This is code for running the grammatical inference algorithm ALERGIA for sequential pattern mining. It includes evaluation metrics and methods, as well as code to visualise prefix-tree acceptors (PTAs), deterministic finitie automata (PDAs), and their probabilistic counterparts (PPTAs and PDFAs respectively).
Given an initial list of sequences [ "0", "0", "0", "0", "0", "0", "0", "0", "01", "01", "01", "01", "01", "01", "01", "10", "10", "10", "10", "10", "11", "11", "11", "11", "11", "12", "12", "1", "1", "1"], we can derive the following PPTA from this data:
For this initial PTA, with three actions, or an alphabet, ['0', '1', '2'] and 7 states, [0, 1, 2, 3, 4, 5, 6], the example input would be:
states = ["*", 0, 1, 2, 3, 4, 5, 6]
alphabet = ['0', '1', '2']
pathway_matrix = np.array([
[
[0, 30, 0, 0, 0, 0, 0, 0],
[0, 0, 15, 0, 0, 0, 0, 0],
[0, 0, 0, 0, 0, 0, 0, 0],
[0, 0, 0, 0, 0, 0, 0, 0],
[0, 0, 0, 0, 0, 5, 0, 0],
[0, 0, 0, 0, 0, 0, 0, 0],
[0, 0, 0, 0, 0, 0, 0, 0],
[0, 0, 0, 0, 0, 0, 0, 0],
],
[
[0, 0, 0, 0, 0, 0, 0, 0],
[0, 0, 0, 0, 15, 0, 0, 0],
[0, 0, 0, 7, 0, 0, 0, 0],
[0, 0, 0, 0, 0, 0, 0, 0],
[0, 0, 0, 0, 0, 0, 5, 0],
[0, 0, 0, 0, 0, 0, 0, 0],
[0, 0, 0, 0, 0, 0, 0, 0],
[0, 0, 0, 0, 0, 0, 0, 0],
],
[
[0, 0, 0, 0, 0, 0, 0, 0],
[0, 0, 0, 0, 0, 0, 0, 0],
[0, 0, 0, 0, 0, 0, 0, 0],
[0, 0, 0, 0, 0, 0, 0, 0],
[0, 0, 0, 0, 0, 0, 0, 2],
[0, 0, 0, 0, 0, 0, 0, 0],
[0, 0, 0, 0, 0, 0, 0, 0],
[0, 0, 0, 0, 0, 0, 0, 0],
]
])The states includes an extra state "*" representing the starting state.
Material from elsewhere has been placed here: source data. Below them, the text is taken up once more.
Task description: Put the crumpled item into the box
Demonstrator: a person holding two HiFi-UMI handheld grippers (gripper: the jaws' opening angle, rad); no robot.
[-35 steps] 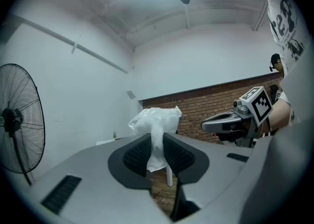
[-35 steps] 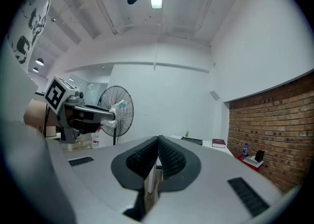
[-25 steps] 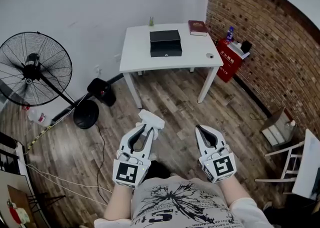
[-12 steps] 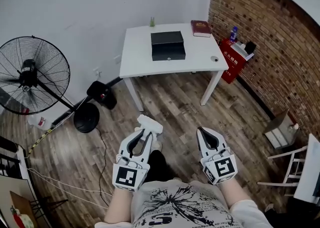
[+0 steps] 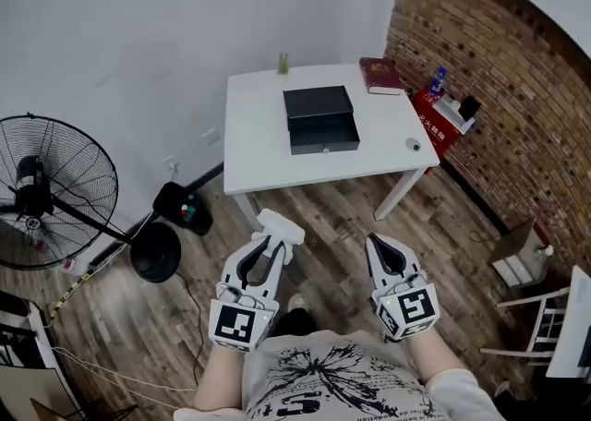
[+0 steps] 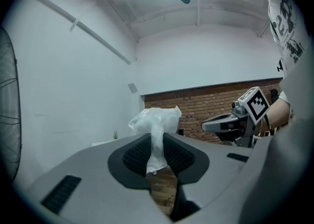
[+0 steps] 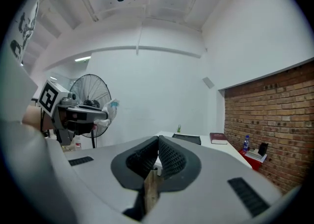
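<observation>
My left gripper (image 5: pixel 271 242) is shut on a crumpled white plastic item (image 5: pixel 280 225), which bulges out above the jaw tips (image 6: pixel 155 122). It hangs over the wooden floor in front of the white table (image 5: pixel 254 147). On that table lies an open black box (image 5: pixel 320 119) with its lid raised at the back. My right gripper (image 5: pixel 379 247) is held level beside the left one, its jaws shut with nothing between them (image 7: pixel 157 145). Both grippers are well short of the table.
A red book (image 5: pixel 380 75) and a small plant (image 5: pixel 283 64) sit at the table's back, a small round object (image 5: pixel 412 144) at its right edge. A standing fan (image 5: pixel 42 193) is at the left, a red cabinet (image 5: pixel 441 119) by the brick wall.
The table and box have come closer and lower in the head view, and the fan has slid left. The grippers keep their pose, the left still holding the crumpled item.
</observation>
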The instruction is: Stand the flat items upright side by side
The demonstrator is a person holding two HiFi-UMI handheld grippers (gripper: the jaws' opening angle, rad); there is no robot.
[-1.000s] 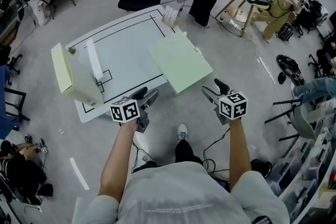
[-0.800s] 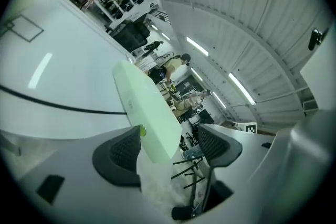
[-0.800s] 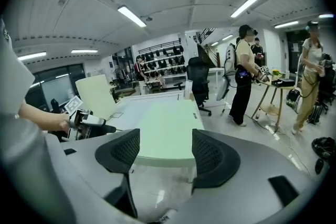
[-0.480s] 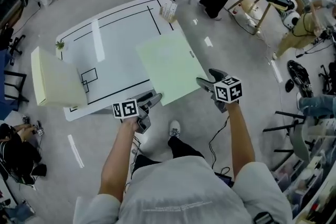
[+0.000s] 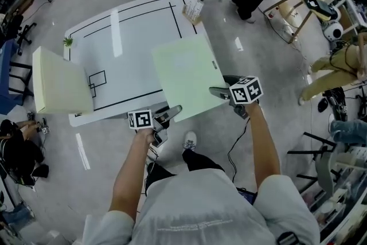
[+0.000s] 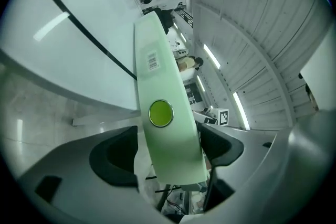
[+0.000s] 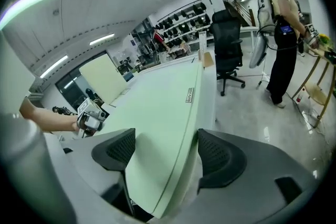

The pathway_matrix is a 3D matrix with the first dimension representing the action, the second dimension representing the state, and the third dimension representing the next state. For example, pathway_matrix[0, 1, 4] is the number of times that action '0' was taken from state 0 to state 3.
Note that we have assumed that you go from the starting state "*" to state 0 by using action '0'. This is not true, but has no effect on the results of the algorithm.
There are two approaches to the ALERGIA algorithm implemented in this codebase, dictated by the method parameter in the alergia function. The first is the Carrasco approach, found in the original paper for the ALERGIA algorithmby Carrasco and Oncina (1994)[1]. The second is the Higuera approach, that uses a red-blue framework to solve the algorithm, as outlined in Higuera (2010)[2]. By default, it is set to Carrasco.
$ python -m pytest tests.py[1] Carrasco, R.C. and Oncina, J., (1994). Learning stochastic regular grammars by means of a state merging method. International Colloquium on Grammatical Inference, (pp. 139-152).
[2] De la Higuera, C., (2010). Grammatical inference: learning automata and grammars. Cambridge University Press.